● **TASK OBJECTIVE**
The entries that follow include a run beginning at the line with "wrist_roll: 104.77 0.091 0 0" and ending at the line with "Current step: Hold"; restate that run word for word and leave the rest out.
[MATERIALS PROVIDED Boundary: Start]
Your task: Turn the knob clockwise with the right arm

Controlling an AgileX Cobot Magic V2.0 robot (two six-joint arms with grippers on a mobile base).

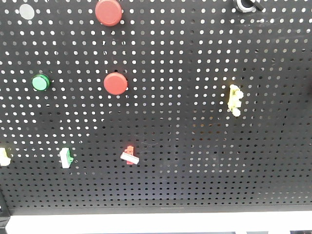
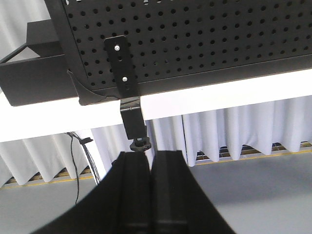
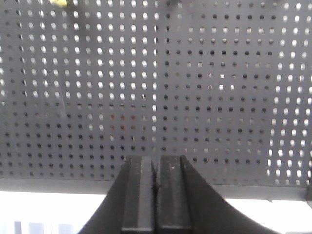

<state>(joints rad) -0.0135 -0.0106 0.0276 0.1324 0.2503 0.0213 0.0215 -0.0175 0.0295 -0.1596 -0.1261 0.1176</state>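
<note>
In the front view, a small dark round part with a shiny rim, apparently the knob (image 1: 247, 5), is cut off by the top edge at the upper right of the black pegboard (image 1: 195, 122). No arm shows in that view. In the right wrist view my right gripper (image 3: 156, 161) is shut and empty, its fingers pointing at a bare lower stretch of the pegboard (image 3: 195, 87); the knob is out of that view. In the left wrist view my left gripper (image 2: 150, 155) is shut and empty, below the board's bottom edge.
The board carries two red round buttons (image 1: 108, 11) (image 1: 115, 84), a green button (image 1: 40, 82), a grey disc (image 1: 27, 10), a yellow toggle (image 1: 235, 99), and a red (image 1: 129, 156) and a green switch (image 1: 66, 157). A black bracket (image 2: 122, 66) with a small clamp screw (image 2: 140, 144) hangs just beyond the left fingertips.
</note>
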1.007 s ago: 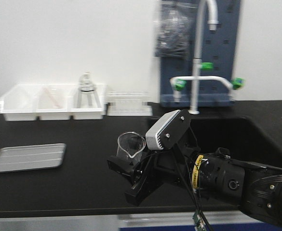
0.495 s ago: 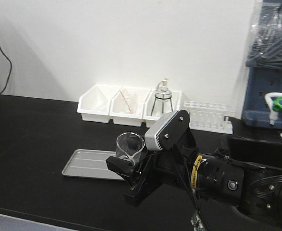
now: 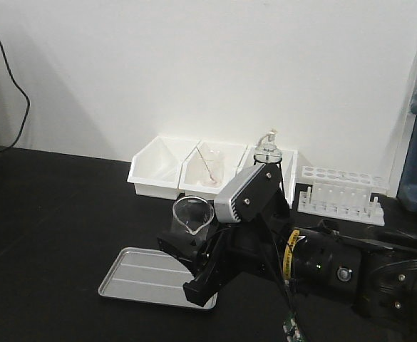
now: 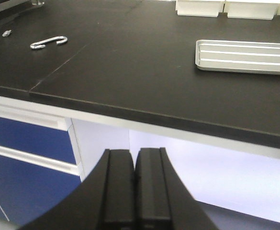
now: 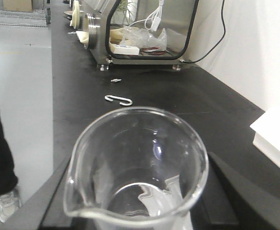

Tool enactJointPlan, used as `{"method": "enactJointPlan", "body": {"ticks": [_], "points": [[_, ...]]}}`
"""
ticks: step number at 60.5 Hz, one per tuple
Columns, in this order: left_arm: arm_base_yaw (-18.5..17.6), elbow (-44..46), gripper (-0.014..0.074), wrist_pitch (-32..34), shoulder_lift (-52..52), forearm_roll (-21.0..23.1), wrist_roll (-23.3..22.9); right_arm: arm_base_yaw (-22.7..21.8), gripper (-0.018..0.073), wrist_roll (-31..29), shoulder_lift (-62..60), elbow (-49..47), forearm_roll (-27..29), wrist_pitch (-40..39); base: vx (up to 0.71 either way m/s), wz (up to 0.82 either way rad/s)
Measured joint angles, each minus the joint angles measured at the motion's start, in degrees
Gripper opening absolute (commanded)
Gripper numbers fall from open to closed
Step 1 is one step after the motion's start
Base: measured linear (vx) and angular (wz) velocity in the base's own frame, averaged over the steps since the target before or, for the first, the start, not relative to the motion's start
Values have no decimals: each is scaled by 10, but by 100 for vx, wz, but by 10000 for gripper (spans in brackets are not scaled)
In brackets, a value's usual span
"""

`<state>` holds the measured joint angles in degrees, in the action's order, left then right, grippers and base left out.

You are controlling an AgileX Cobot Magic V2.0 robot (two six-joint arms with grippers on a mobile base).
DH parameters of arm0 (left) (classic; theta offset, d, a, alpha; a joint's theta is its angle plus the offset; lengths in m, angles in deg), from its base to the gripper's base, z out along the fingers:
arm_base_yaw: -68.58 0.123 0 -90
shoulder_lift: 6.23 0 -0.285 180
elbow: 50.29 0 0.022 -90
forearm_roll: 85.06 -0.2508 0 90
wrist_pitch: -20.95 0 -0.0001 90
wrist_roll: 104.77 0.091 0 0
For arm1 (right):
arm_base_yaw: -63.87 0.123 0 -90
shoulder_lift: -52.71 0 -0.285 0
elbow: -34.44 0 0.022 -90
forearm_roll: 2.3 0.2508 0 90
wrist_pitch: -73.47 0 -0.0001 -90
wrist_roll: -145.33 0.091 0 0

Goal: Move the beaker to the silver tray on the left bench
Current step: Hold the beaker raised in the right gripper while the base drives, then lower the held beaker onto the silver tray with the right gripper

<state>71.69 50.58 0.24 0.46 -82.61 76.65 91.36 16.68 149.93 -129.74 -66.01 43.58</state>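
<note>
The small clear beaker (image 3: 191, 217) with a pouring lip is held upright in my right gripper (image 3: 194, 249), whose black fingers are shut on its sides. It fills the right wrist view (image 5: 137, 167). It hangs above the near right part of the silver tray (image 3: 147, 278), which lies flat on the black bench. The tray also shows in the left wrist view (image 4: 245, 56) at the upper right. My left gripper (image 4: 134, 165) is shut and empty, below and in front of the bench edge.
White open-front bins (image 3: 179, 174) stand at the back wall, with a flask (image 3: 267, 153) in the right one and a test tube rack (image 3: 342, 194) beside them. A metal hook (image 4: 48, 42) lies on the bench at left. Blue cabinet fronts (image 4: 25, 143) sit under the bench.
The view has swung left along the bench. The tray has come from the left to under my right gripper and beaker. The grip on the beaker is unchanged.
</note>
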Motion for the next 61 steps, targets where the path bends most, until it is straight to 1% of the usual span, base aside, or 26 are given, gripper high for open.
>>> {"method": "enactJointPlan", "body": {"ticks": [29, 61], "points": [[0, 0, 1, 0, 0, 0, 0, 0, -11, 0, 0, 0, -1, 0, 17, 0], [0, 0, 1, 0, 0, 0, 0, 0, -11, 0, 0, 0, -1, 0, 10, -7]]}}
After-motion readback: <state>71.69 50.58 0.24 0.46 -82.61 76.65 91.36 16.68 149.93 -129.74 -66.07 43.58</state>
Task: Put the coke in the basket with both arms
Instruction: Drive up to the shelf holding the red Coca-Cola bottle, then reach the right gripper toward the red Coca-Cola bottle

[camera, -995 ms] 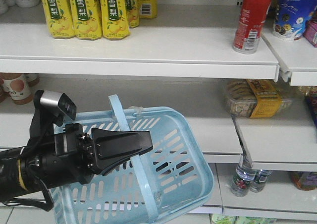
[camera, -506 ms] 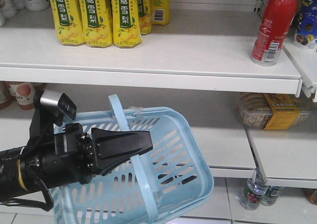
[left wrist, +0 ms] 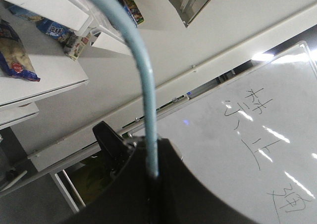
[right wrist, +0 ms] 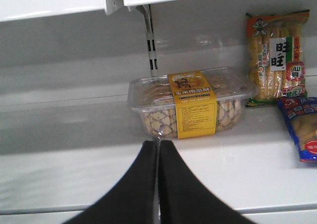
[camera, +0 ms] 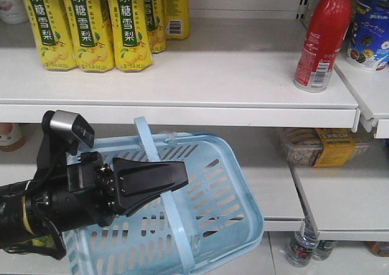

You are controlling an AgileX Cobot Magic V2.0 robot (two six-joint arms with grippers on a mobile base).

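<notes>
The coke [camera: 323, 36], a slim all-red bottle, stands upright at the right end of the upper shelf [camera: 182, 92]. Lower left, my left gripper [camera: 177, 179] is shut on the flat hoop handle [camera: 159, 184] of the pale blue basket [camera: 225, 208], which hangs tilted in front of the lower shelf. The left wrist view shows that handle [left wrist: 146, 85] pinched between the black jaws of the gripper [left wrist: 152, 173]. My right gripper [right wrist: 158, 143] is shut and holds nothing, its tips facing a clear box of biscuits [right wrist: 190, 105] on a shelf. It does not appear in the front view.
Several yellow pear-drink bottles [camera: 85, 25] line the upper shelf at left. A blue snack tub [camera: 371, 38] stands right of the coke. The biscuit box [camera: 322, 146] lies on the lower right shelf, with snack bags [right wrist: 277, 55] beside it. Water bottles [camera: 304, 244] sit low.
The shelves have shifted across the front view: they moved right and down, then back left. The coke now sits slightly lower and further left than half a second ago. The left gripper still holds the basket handle.
</notes>
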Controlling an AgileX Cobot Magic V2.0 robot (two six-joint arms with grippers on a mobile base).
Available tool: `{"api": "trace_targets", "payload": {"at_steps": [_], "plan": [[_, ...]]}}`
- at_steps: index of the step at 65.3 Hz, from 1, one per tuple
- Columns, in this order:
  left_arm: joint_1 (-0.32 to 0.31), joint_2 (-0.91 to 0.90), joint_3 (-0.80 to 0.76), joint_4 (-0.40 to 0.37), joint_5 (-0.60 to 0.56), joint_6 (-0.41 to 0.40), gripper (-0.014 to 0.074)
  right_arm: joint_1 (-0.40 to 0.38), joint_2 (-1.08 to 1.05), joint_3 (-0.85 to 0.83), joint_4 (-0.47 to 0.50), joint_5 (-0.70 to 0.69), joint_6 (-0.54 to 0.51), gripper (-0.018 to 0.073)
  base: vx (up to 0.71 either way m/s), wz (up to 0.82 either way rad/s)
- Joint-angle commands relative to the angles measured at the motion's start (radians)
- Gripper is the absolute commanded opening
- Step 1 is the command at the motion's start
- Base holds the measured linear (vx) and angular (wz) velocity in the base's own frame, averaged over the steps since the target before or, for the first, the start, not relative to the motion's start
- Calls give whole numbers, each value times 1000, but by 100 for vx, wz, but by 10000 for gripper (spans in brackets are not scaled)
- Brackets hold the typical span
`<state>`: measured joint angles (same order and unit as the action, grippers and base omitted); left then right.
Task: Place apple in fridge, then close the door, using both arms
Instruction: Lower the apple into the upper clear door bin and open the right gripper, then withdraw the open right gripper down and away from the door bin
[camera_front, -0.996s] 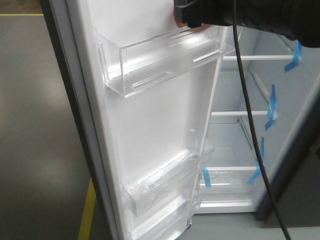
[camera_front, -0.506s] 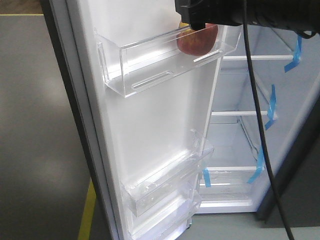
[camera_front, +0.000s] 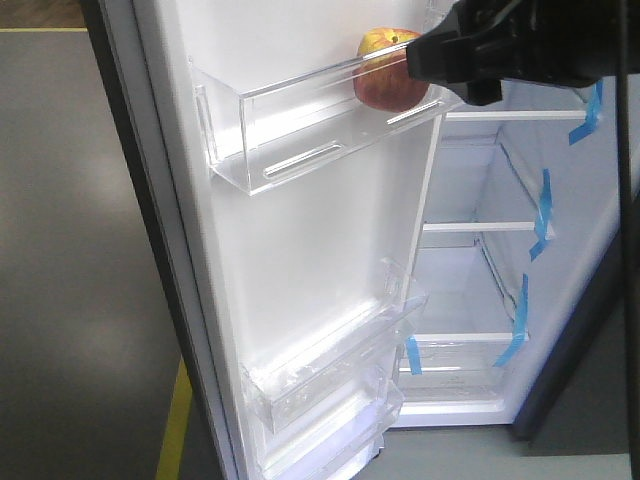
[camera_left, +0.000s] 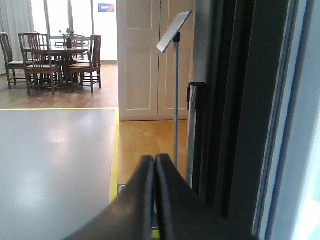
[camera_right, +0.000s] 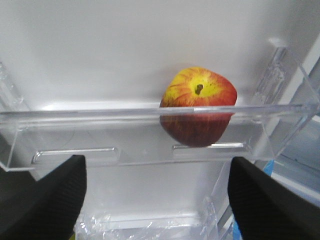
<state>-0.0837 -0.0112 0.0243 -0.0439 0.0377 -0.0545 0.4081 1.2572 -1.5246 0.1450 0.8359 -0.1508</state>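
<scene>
The apple (camera_front: 383, 78) (camera_right: 198, 102), red with a yellow top, lies at the right end of the upper clear bin (camera_front: 290, 135) (camera_right: 100, 137) on the white inner face of the door (camera_front: 300, 240). The door stands wide open. Just right of the apple, and apart from it, is my right gripper (camera_front: 425, 62); in its wrist view it (camera_right: 157, 165) is open and empty, below and in front of the bin. Beyond lies the fridge (camera_front: 470, 270) interior with glass shelves and blue tape. My left gripper (camera_left: 154, 160) is shut on nothing, beside a dark grey edge (camera_left: 250, 110).
Lower clear bins (camera_front: 330, 370) line the door. A sign stand (camera_left: 175, 100), a black post (camera_left: 196, 100) and a dining table with chairs (camera_left: 60, 60) show in the left wrist view. A yellow floor line (camera_front: 175, 420) runs past the door. A black cable (camera_front: 625, 250) hangs at the right.
The right gripper has let go of the apple in the upper door bin and drawn back to the right. The apple stays in the bin.
</scene>
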Motion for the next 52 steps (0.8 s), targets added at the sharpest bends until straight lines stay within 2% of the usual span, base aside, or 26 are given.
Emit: {"api": "trace_targets", "payload": {"at_steps": [1,28,43,52], "plan": [[-6,-14,28,-8,-73,-3,-6,2,-72,47,6,-40,18,510,0,0],[-6,-14,28,-8,-73,-3,-6,2,-393,550,6,-69,32,406,0,0],[-6,-14,28,-8,-73,-3,-6,2,-612,729,11,-13,39,398,0,0],[-6,-14,28,-8,-73,-3,-6,2,-745,798,48,40,39,398,0,0]]}}
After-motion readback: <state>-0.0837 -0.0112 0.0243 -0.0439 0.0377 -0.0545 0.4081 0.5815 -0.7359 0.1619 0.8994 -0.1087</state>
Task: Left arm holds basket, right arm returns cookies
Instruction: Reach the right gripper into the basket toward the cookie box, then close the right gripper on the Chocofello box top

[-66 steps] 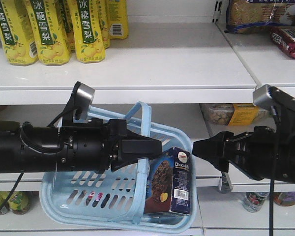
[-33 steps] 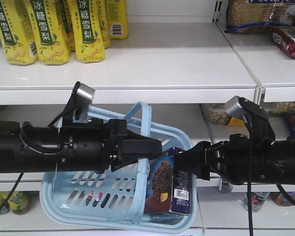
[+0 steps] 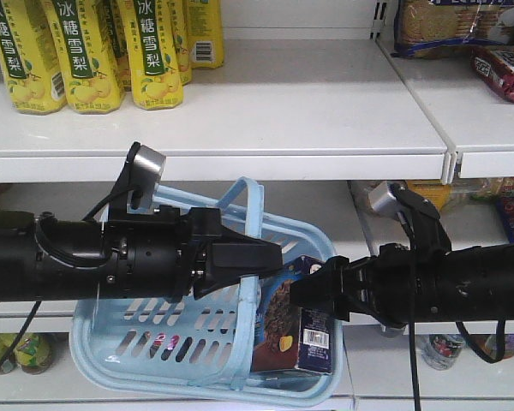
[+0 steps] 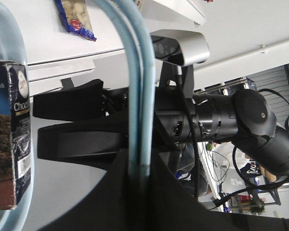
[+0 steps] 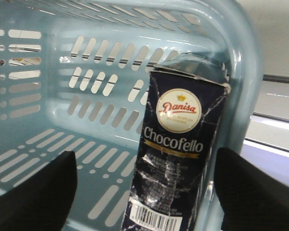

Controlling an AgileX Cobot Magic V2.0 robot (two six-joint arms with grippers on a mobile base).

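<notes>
- Your left gripper (image 3: pixel 272 256) has its jaws closed to a narrow wedge on the basket (image 3: pixel 146 347), pinching both hoop handles (image 4: pixel 137 96) together.
- The left wrist view confirms it: the two thin blue hoops run side by side down into the dark gripper body.
- The basket hangs tilted in front of the lower shelving, with its open side turned towards the front camera.
- The cookies (image 3: pixel 315 330) stand upright inside the basket, in the right-hand corner as the front camera sees it, against the end wall. The "Chocofello" label is readable from the right wrist.
- Your right gripper (image 3: pixel 301 292) has its jaws wide.
- In the right wrist view the two black fingers (image 5: pixel 36 192) sit at opposite frame edges, with the box between them and a clear gap on each side.
- From the front, the right gripper's tip overlaps the upper part of the box. You cannot tell from there whether it touches.
- Background: yellow bottles (image 3: pixel 86 51) on the upper shelf (image 3: pixel 308 111), and dark-red packets (image 3: pixel 504 70) at top right.
</notes>
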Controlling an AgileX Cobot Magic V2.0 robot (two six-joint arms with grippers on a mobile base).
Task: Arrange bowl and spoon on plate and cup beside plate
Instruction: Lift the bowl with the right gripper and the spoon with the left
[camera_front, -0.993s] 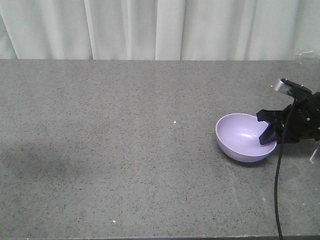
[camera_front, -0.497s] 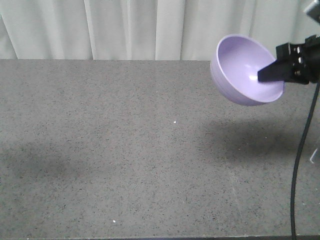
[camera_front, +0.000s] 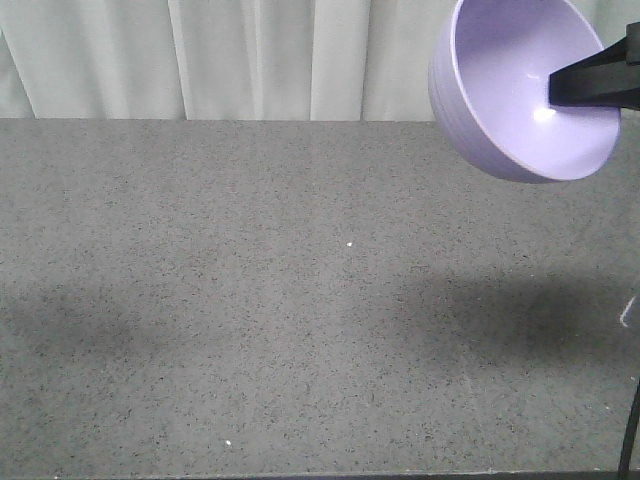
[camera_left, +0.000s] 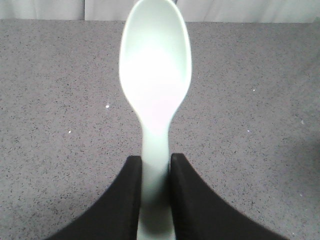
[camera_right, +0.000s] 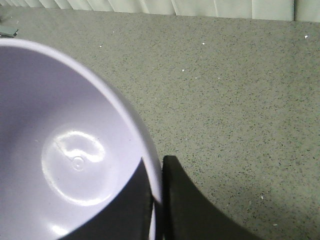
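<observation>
The lavender bowl (camera_front: 520, 95) hangs high at the upper right of the front view, tilted with its inside facing the camera. My right gripper (camera_right: 157, 177) is shut on the bowl (camera_right: 65, 150), one finger inside the wall and one outside the rim. In the left wrist view a pale mint spoon (camera_left: 156, 75) points away over the grey tabletop, scoop up. My left gripper (camera_left: 154, 165) is shut on the spoon's handle. The left gripper does not show in the front view. Plate and cup are out of view.
A grey speckled tabletop (camera_front: 250, 300) fills the front view, with white curtains (camera_front: 250, 55) behind its far edge. The bowl's shadow lies on the table at the right. A black cable (camera_front: 630, 440) hangs at the lower right corner.
My right gripper has lifted the bowl off the table at the right, carrying it up and toward the camera. The bowl now looks larger and more tilted.
</observation>
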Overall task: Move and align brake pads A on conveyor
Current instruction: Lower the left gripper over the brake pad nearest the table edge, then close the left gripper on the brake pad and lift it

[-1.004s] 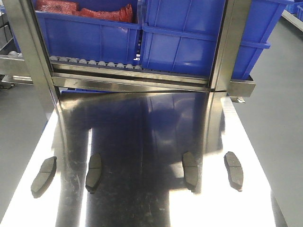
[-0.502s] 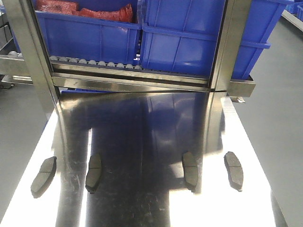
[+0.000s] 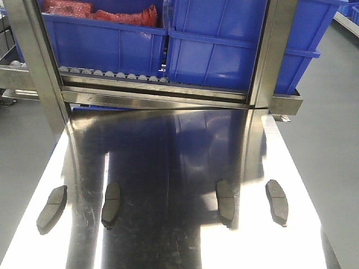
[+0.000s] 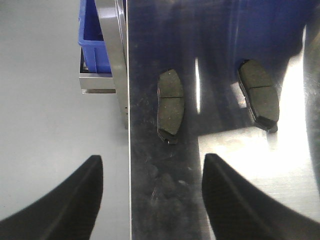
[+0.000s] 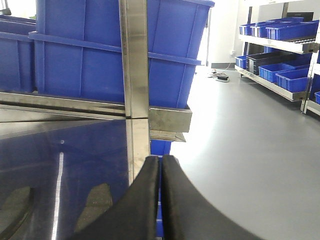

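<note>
Clearly the left gripper (image 4: pixel 152 162) has its fingers spread wide, touching nothing; the right gripper (image 5: pixel 161 162) has them pressed together, empty. Four brake pads (image 3: pixel 111 204) lie in a row near the front edge of the tabletop (image 3: pixel 168 151).

**Cam layout vs steel table (image 3: pixel 168 145)**
Front: high, looks down the table's length to the rack post (image 3: pixel 273 50) at the far end.
Left wrist: close, straight down over the table's left edge. Shares the two leftmost brake pads (image 4: pixel 170 102) with front.
Right wrist: low at the table's right edge, faces the same post.
</note>
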Available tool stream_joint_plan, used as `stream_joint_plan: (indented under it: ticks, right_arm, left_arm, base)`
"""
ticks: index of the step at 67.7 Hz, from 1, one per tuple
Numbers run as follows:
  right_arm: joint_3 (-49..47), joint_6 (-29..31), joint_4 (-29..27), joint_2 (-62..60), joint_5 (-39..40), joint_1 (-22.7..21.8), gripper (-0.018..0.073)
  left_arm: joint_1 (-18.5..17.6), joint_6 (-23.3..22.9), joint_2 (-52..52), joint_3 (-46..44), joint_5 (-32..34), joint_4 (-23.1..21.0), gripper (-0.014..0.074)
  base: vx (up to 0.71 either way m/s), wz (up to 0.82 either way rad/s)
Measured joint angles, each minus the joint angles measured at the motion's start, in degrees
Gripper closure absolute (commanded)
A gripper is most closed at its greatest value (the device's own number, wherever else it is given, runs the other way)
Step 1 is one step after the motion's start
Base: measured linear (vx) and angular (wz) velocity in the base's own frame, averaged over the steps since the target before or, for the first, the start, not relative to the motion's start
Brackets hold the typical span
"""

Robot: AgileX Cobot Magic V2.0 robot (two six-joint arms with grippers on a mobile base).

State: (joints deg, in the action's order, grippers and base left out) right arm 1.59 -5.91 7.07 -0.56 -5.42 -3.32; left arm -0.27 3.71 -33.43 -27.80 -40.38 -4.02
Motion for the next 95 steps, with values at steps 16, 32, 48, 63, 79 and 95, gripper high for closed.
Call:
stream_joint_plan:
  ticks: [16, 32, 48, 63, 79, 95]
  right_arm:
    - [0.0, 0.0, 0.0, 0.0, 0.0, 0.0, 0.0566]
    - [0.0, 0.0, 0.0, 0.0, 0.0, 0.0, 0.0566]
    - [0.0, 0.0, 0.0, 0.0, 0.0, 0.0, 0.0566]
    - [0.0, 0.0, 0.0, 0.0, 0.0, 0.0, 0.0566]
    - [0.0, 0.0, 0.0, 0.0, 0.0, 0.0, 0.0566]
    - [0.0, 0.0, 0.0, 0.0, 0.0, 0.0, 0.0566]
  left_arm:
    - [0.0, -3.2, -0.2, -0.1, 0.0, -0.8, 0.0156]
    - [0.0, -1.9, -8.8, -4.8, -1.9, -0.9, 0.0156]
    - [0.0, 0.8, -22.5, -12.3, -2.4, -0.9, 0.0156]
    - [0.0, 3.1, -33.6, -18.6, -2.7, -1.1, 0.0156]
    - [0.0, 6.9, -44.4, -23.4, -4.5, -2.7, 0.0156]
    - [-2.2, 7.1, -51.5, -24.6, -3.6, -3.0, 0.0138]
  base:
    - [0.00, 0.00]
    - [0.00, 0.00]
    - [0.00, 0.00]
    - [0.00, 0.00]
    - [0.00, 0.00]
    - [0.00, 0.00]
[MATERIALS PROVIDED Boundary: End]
● **WRITTEN REPLY**
wrist_roll: 104.77 0.091 0 0
For arm1 (right):
arm_base_yaw: -63.87 0.123 0 -90
shoulder_lift: -52.71 0 -0.285 0
elbow: -34.44 0 0.022 -90
forearm_roll: 2.3 0.2508 0 90
wrist_pitch: -73.47 0 -0.0001 -90
wrist_roll: -145.33 0.091 0 0

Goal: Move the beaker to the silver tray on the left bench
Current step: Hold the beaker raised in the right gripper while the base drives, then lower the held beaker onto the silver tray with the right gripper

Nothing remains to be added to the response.